When learning how to code or build your first product, make sure you understand your true averages. If you get data that is widely different, expect future data that reverts to the mean.
This knowledge can help you better understand the future (because you have an idea of what is coming) and, as such, you can set expectations accordingly.
How much should you risk for a certain gain? The risk-return-ratio is a measure of return in terms of risk for a specific time period. You might not be intimately aware of this formula, but I believe you should be.
How can you build a product, make an investment in a business, or solidify the launch timelines of your software without an understanding or risk and return?
Arguably you cannot.
Here is one example. For one website, the majority of traffic comes from organic search, or Search Engine Optimization.
This means that the website doesn’t pay to acquire traffic directly but that it is subject to the whims of search algorithms that control the flow of visitors to the site.
Do you think that this site is over indexed on search?
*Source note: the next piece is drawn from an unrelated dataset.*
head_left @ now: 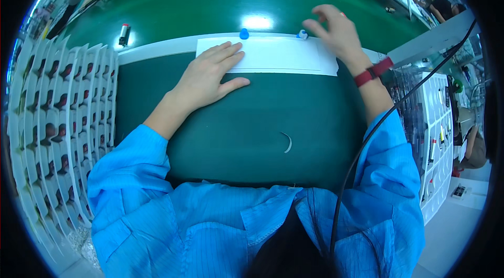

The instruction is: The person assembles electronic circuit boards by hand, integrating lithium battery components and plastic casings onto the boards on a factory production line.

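A white sheet of paper (278, 56) lies across the far part of the green work surface. My left hand (212, 71) rests on its left end, fingers stretched out and thumb apart. Over the right end is my right hand (336, 34), slightly blurred, with thumb and fingers apart and nothing visible between them. Close to its thumb, a small blue-and-white piece (303, 34) stands at the sheet's far edge. A small blue knob-like piece (244, 33) is at the same edge, nearer my left hand.
Stacked white moulded trays (63, 131) rise on the left, and a white tray holding small parts (436, 147) stands on the right. A curved whitish sliver (286, 142) lies near me. Far left is a small red, white and black cylinder (124, 34). A black cable (362, 147) crosses my right arm.
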`<control>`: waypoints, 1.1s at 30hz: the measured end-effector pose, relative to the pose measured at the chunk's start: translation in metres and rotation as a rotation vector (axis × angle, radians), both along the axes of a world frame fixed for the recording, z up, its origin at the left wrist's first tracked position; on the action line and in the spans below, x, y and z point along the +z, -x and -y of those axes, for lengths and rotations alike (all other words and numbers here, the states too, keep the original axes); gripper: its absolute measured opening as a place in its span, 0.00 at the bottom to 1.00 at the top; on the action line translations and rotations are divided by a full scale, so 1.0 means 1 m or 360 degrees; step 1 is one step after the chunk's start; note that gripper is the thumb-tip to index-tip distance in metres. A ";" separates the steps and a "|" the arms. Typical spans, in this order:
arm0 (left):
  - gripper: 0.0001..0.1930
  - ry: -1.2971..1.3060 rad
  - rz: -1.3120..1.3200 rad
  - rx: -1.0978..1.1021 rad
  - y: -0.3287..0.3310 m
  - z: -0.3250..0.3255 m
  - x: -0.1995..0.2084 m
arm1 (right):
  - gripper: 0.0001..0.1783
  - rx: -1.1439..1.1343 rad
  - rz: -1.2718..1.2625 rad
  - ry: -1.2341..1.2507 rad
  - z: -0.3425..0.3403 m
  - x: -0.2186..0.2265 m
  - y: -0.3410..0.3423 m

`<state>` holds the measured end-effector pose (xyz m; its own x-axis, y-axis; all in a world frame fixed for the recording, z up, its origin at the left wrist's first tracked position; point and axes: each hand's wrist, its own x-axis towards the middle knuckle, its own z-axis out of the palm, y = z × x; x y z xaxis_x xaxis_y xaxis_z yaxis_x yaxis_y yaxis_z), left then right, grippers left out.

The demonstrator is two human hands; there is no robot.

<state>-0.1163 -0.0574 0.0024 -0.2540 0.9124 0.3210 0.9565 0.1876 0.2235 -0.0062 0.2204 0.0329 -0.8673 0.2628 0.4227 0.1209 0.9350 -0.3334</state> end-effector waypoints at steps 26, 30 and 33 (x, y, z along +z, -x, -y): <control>0.21 -0.0182 -0.0017 -0.0062 0.000 0.001 -0.003 | 0.12 0.0996 0.0402 -0.0586 0.058 -0.012 0.088; 0.24 -0.0099 -0.0148 0.0116 -0.034 0.004 0.003 | 0.13 0.0426 -0.0227 -0.0663 0.024 -0.038 0.108; 0.25 0.0332 -0.0273 0.0249 -0.091 0.006 0.018 | 0.17 -0.0202 -0.0452 0.0277 -0.027 0.010 0.101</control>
<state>-0.0257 -0.0638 0.0203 -0.3547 0.9173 0.1809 0.9328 0.3603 0.0024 -0.1072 0.2475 0.0430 -0.6774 0.4504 0.5816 0.1121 0.8447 -0.5234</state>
How would you diversify traffic to get similar returns but with less risk? One way is to apply the principles of diversification which is a technique that reduces risk by allocating resources in different categories.
If you maximize returns by investing in different areas that would each react differently to the same event, your website (or product) can reduce risk while still maintaining strong upside.
Bringing It All Together: Applying Data Analytics In the Real World
As I have argued before, data analytics is the process of inspecting, cleansing, transforming, and modeling data with the goal of discovering useful information. There are many concepts that are worthy of a deep dive into this field.
When thinking about applying data analytics to your work – including research, coding challenges, and product building endeavors – the most impactful to understand and apply are Bayes’ Theorem, Regression to the Mean, and the Risk-Return-Ratio.
It doesn’t matter if you are building a landing page, a robust website, a mobile application, or enterprise tools like employee engagement software. Data is your friend.
Data is among the fastest and most cost effective contract engagement processes. It always shows up and is ready to guide you.
If you want to build great products you will need data. You will need time to evaluate and use this data.
And you will need tools – like the ones that Data Analytics provides – to unlock insights and better serve your users.
This is why data analytics is important to study but even more important to apply in practice.